Natural Products Targeting Ferroptosis in Type 2 Diabetes Mellitus and Its Complications

Type 2 diabetes mellitus (T2DM) and its associated complications represent major global health challenges, significantly affecting multiple vital organs. Ferroptosis-a distinct form of regulated cell death, separate from apoptosis, necroptosis, pyroptosis, and autophagy-has garnered increasing attention in the pathogenesis of T2DM and its complications. Emerging evidence suggests that ferroptosis is closely linked to β-cell dysfunction and insulin resistance-key features of the disease-making it a promising therapeutic target. This review summarizes current evidence on how natural products inhibit ferroptosis and alleviate T2DM and its complications.
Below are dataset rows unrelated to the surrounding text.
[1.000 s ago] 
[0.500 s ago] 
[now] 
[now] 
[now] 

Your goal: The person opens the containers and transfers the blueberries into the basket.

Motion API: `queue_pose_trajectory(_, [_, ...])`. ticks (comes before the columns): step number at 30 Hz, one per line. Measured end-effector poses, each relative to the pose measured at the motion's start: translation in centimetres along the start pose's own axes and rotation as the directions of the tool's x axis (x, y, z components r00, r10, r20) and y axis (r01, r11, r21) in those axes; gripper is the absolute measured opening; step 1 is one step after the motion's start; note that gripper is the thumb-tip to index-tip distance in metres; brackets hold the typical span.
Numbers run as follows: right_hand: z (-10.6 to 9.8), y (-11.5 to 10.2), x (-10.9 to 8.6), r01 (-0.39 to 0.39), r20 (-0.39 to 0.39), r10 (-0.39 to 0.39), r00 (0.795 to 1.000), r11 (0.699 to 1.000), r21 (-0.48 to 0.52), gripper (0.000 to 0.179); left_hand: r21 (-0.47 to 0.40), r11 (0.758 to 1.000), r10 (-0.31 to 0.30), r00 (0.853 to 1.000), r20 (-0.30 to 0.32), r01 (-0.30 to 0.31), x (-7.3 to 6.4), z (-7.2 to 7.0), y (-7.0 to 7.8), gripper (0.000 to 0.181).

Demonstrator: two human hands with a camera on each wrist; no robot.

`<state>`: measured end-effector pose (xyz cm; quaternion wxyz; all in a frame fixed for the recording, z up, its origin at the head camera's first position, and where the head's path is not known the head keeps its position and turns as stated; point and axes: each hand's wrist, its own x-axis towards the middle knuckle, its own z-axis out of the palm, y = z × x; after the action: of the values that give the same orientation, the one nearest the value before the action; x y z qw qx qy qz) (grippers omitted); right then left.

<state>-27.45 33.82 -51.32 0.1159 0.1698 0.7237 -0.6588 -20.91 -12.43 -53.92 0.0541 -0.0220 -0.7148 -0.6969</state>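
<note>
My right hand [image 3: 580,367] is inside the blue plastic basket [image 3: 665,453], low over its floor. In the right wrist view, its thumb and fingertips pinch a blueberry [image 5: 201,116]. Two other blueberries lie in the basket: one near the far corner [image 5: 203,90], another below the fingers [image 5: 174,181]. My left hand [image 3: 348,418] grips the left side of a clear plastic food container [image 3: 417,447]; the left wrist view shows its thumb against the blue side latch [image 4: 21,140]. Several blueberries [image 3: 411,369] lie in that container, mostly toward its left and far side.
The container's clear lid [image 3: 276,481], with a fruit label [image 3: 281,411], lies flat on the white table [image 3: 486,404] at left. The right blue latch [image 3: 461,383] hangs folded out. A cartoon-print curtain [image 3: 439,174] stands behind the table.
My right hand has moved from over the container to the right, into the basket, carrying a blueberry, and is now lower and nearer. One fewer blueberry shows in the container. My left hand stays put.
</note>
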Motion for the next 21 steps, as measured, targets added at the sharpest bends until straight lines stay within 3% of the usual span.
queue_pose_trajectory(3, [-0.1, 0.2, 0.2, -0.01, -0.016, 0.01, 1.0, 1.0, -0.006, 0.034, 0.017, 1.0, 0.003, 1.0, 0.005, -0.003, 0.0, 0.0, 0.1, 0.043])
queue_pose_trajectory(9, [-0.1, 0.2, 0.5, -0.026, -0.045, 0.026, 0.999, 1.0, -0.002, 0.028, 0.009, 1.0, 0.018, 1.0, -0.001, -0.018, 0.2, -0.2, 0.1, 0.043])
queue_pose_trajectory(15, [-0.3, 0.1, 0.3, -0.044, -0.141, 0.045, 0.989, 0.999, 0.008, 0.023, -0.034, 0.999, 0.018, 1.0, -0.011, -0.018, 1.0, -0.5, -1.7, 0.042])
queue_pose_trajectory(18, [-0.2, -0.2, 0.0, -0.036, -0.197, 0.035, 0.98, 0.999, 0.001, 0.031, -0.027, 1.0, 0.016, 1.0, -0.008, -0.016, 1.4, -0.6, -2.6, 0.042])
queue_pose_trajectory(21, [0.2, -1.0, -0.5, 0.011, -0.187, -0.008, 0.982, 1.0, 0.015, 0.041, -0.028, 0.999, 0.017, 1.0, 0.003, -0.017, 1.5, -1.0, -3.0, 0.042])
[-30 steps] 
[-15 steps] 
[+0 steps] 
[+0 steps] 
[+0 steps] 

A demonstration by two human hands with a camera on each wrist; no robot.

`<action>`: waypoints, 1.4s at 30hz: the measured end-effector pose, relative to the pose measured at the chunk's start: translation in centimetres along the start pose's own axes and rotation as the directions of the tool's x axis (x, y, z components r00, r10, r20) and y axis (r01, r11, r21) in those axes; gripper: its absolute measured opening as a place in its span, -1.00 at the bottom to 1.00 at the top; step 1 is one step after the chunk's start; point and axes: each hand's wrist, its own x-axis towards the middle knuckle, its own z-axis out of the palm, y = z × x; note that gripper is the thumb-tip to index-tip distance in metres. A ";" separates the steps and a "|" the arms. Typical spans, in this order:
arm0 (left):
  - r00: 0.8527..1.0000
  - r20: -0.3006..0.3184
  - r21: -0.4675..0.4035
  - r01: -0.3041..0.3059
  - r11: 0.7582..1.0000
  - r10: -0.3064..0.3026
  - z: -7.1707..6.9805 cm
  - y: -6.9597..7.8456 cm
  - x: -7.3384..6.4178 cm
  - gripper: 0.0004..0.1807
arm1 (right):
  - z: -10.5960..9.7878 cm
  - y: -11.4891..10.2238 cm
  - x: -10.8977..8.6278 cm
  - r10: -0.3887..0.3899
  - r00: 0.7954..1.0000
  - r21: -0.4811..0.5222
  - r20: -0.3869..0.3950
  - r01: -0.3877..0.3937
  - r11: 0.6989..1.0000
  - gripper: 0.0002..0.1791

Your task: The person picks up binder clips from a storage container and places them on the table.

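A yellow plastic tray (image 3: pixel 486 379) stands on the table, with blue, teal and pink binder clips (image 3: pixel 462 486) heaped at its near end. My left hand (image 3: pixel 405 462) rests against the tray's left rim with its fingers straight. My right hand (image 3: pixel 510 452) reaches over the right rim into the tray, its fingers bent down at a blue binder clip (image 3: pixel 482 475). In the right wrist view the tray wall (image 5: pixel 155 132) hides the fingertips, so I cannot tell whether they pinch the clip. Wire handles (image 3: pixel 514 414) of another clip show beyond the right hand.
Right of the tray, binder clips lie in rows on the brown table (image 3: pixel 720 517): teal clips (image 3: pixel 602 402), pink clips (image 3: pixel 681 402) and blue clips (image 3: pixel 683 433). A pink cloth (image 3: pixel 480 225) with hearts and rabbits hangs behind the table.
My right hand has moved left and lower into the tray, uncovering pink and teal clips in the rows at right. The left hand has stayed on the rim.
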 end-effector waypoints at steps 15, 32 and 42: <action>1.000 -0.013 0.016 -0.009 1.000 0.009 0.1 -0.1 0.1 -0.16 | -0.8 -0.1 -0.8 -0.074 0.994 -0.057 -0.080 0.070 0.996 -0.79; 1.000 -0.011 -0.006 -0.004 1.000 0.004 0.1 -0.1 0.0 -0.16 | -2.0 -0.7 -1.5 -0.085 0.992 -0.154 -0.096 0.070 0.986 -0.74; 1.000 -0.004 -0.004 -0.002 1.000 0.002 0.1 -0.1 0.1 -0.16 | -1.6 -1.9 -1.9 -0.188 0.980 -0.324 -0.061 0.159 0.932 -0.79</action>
These compounds exert protective effects primarily by enhancing the antioxidant defense system, often through activation of NRF2, which upregulates downstream targets such as HMOX1 and GPX4. This regulatory axis counters iron overload, lipid peroxidation, oxidative stress, and mitochondrial damage-hallmarks of ferroptosis. Natural products have demonstrated efficacy across various diabetic complications, including nephropathy, retinopathy, cardiovascular disease, encephalopathy, impaired wound healing, reproductive dysfunction, and other less common conditions. Their actions involve modulation of several key signaling pathways, such as AdipoR1/AMPK, TXNIP/NLRP3, SIRT1/HMGB1, HIF-1α/HMOX1, PPARγ/TXNIP, PRDX2/MFN2/ACSL4, and SIRT3. By regulating these pathways, they suppress ferroptosis, mitigate tissue damage, modulate iron metabolism-related proteins, reduce oxidative stress, preserve mitochondrial integrity, and promote cell survival. These outcomes suggest promising therapeutic avenues for managing T2DM and its complications. However, despite encouraging preclinical findings, clinical validation remains lacking. Further research is needed to clarify underlying mechanisms, optimize therapeutic applications, and evaluate safety in human trials.